--- RECORDED INFORMATION ---

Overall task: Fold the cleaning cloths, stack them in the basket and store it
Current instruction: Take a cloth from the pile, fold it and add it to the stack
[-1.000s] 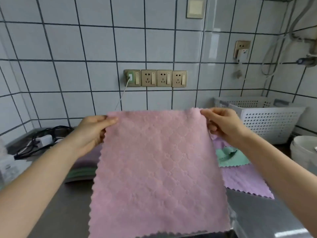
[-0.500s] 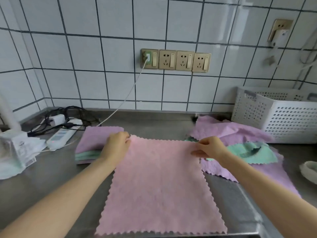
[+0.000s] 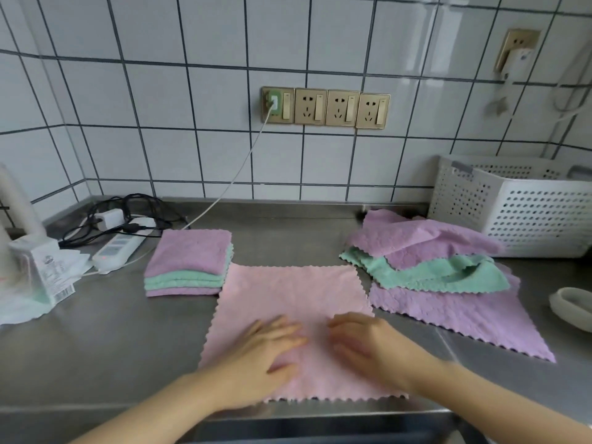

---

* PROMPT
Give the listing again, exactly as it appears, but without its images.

* YOUR SOLUTION
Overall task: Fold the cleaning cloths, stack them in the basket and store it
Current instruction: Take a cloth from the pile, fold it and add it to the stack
[-1.000s] 
[-0.500s] 
[+0.000s] 

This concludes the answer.